Tiba giliran mereka masuk. Ciara senang sekali bertemu dengan om dokter gantengnya.
"Hai, Cantik. Apa kabar?"
Radit menyapa Ciara, tetapi matanya melirik ke arah Dara.
"Sehat, Om."
"Giginya gimana, udah gak sakit lagi?"
Ciara mengangguk. Radit memintanya duduk dan mulai melakukan pemeriksaan. Setelah dirasakannya cukup, lelaki itu meminta izin kepada Dara.
"Kita tambal sekarang aja ya, Ra."
"Oke. Mana yang menurut kamu baik aja, Dit. Aku mana ngerti," jawabnya.
"Kamu dari dulu memang gitu. Suka gak pengertian," sindir Radit.
Dahi Dara berkerut dan kebingungan apa maksud dari ucapan lelaki itu.
"Maksudnya?"
"Forget it. Aku langsung aja. Agak lama dikit prosesnya."
Radit menyuruh perawat mengambilkan sesuatu dan memulai tindakan. Setelah selesai semua, lelaki itu memberikan resep untuk ditebus di depan.
"Ini obat yang harus Cia minum. Jangan makan dulu selama satu jam ini.
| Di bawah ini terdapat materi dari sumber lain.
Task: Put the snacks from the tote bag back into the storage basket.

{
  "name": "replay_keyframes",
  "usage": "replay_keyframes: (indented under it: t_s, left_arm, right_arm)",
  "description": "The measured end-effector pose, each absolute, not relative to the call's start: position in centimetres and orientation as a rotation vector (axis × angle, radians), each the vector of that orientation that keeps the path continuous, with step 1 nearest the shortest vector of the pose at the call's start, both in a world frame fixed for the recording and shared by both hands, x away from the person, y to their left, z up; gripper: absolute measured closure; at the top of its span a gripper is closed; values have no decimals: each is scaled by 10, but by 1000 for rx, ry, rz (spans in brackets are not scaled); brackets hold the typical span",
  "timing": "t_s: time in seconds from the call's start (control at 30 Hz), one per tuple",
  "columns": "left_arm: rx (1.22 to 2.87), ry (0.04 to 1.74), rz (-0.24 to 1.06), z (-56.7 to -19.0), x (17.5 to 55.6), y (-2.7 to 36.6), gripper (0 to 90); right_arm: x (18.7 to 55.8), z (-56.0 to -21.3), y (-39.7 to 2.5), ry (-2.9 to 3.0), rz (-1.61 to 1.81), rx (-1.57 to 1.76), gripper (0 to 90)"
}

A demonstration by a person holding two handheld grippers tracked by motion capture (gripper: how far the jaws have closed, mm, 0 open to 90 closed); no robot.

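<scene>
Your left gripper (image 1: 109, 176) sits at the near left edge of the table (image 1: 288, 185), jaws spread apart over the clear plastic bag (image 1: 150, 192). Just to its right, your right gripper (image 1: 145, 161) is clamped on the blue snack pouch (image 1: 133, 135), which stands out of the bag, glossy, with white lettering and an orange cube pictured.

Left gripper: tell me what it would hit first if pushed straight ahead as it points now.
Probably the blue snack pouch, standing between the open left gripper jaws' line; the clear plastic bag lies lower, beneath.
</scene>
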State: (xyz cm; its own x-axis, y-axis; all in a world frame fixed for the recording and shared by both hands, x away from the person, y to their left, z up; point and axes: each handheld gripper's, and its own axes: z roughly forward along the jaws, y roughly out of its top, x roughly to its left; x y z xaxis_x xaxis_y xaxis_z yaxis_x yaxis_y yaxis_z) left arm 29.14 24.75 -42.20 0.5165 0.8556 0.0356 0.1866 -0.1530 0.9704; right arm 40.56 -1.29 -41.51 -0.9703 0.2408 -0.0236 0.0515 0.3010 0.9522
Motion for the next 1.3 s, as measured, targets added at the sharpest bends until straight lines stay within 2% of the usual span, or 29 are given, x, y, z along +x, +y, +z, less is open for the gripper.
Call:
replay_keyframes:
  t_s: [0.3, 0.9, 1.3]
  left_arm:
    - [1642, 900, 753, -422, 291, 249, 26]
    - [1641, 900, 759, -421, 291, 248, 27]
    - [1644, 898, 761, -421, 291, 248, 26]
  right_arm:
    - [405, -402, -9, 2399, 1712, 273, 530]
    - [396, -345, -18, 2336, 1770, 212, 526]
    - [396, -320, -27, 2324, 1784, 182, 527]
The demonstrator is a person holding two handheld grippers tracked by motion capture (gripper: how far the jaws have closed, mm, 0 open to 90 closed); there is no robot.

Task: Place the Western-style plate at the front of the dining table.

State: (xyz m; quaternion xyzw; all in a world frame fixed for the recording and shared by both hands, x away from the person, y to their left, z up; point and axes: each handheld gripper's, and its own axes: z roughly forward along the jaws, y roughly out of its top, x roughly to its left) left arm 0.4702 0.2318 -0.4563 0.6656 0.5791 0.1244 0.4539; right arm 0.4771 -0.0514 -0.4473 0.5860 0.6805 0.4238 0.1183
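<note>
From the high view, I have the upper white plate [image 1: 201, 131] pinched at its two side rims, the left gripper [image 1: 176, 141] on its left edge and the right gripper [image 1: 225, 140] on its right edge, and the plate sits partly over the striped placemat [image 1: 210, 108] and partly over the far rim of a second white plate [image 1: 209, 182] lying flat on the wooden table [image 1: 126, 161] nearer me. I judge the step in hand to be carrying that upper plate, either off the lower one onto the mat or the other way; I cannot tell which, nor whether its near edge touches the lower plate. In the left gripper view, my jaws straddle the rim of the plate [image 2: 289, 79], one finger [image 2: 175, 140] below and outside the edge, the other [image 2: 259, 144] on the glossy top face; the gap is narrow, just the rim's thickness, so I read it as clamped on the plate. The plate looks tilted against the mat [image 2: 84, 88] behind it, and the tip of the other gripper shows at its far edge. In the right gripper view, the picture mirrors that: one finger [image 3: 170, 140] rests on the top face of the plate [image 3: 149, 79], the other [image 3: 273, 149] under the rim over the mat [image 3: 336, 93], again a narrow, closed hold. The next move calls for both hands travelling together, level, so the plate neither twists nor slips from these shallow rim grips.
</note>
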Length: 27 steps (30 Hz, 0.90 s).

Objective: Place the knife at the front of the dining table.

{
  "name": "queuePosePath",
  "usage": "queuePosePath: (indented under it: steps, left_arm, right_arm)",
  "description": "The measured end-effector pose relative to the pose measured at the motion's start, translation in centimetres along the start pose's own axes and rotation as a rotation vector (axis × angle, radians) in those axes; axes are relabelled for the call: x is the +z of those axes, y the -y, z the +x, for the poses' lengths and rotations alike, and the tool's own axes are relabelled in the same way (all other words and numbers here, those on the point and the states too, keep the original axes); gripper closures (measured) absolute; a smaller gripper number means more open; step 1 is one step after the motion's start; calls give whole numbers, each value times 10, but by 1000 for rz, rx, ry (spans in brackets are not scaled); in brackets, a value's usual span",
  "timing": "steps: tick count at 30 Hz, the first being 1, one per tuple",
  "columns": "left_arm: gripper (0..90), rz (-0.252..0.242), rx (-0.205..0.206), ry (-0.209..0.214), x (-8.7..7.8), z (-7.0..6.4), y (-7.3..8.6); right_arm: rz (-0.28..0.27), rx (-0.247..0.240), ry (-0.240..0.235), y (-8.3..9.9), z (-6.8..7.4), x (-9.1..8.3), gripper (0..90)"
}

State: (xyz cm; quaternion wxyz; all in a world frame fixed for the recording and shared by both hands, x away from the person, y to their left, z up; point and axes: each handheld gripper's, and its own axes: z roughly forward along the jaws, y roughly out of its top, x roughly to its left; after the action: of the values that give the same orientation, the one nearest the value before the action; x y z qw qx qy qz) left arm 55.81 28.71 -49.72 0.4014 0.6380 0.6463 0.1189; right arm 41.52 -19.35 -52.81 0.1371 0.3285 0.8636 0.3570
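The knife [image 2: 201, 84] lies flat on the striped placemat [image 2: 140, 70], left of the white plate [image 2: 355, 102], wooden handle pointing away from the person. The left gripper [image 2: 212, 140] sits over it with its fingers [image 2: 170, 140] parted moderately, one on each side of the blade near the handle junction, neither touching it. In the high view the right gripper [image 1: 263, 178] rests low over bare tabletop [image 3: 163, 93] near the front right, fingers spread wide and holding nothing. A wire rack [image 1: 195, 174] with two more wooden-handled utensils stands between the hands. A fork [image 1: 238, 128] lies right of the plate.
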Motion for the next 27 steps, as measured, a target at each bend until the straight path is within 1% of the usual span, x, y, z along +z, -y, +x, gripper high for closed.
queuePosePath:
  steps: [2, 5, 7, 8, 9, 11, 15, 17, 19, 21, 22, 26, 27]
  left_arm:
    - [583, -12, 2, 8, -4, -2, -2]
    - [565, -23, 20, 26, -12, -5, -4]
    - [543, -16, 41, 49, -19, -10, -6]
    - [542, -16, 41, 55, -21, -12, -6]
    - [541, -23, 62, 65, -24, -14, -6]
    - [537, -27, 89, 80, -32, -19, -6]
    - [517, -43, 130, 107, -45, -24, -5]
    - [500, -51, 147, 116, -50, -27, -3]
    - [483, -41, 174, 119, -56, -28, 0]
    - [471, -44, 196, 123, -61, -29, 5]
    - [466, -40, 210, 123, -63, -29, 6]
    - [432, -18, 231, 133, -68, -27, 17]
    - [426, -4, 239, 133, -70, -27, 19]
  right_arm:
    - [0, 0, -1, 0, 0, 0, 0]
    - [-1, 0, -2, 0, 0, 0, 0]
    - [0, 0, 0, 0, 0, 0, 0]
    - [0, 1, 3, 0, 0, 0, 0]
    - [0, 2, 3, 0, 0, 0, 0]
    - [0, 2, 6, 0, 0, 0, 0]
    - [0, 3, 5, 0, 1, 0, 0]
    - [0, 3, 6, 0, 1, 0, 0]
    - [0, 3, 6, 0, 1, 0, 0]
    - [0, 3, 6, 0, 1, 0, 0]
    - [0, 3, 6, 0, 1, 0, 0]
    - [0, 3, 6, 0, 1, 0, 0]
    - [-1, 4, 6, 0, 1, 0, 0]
Kalau terjadi sesuatu yang gak enak, langsung hubungi aku. Kaliam gak usah sungkan."
"Makasih, ya." Dara hendak membayar, tetapi ditolak oleh Radit.
"Gak usah, Ra. Kayak sama siapa aja."
"Kamu udah tajir sekarang. Uang segini gak ada artinya."
"Bukan gitu. Gak apa-apalah sama teman juga," katanya.
Dara memasukkan kembali uangnya ke dompet. Tiba-tiba saja, Radit bertanya sesuatu yang membuat wanita itu kaget.
"Kamu habis sekolah langsung nikah, ya? Putrinya udah gede gini.
Dara mengulum senyum dan menggeleng.
"Aku baru nikah dua minggu, Dit. Ini anak Mas Dewa," jelas Dara, sambil memasukkan dompetnya ke tas.
Mendengar jawaban itu, Radit mengangguk karena mengerti. Lelaki itu bahkan tak mau bertanya lebih lanjut.
"Bye, Om Dokter."
Ciara melambaikan tangan sebelum keluar ruangan. Radit membalasnya dengan hal yang sama.
Tiba di area parkir, Dara membuka jok motor dan mengambil jaket. Dengan telaten dia memasangkannya kepada Ciara. Sebelum meninggalkan tempat itu, dia kembali berpesan.
"Ingat pesan om dokter ya, Cia."
"Harus rajin sikat gigi."
"Bagus," puji Dara.
"Kalau nanti gigi Cia masih sakit, kita ke tempat Om Dokter lagi kan, Ma?"
"Iya, Sayang," jawab Dara.
"Asyik."
Ciara bersorak girang. Sedangkan Dara tergelak mendengarnya. Perlahan tetapi pasti, wanita itu mulai menikmati perannya di dalam keluarga ini.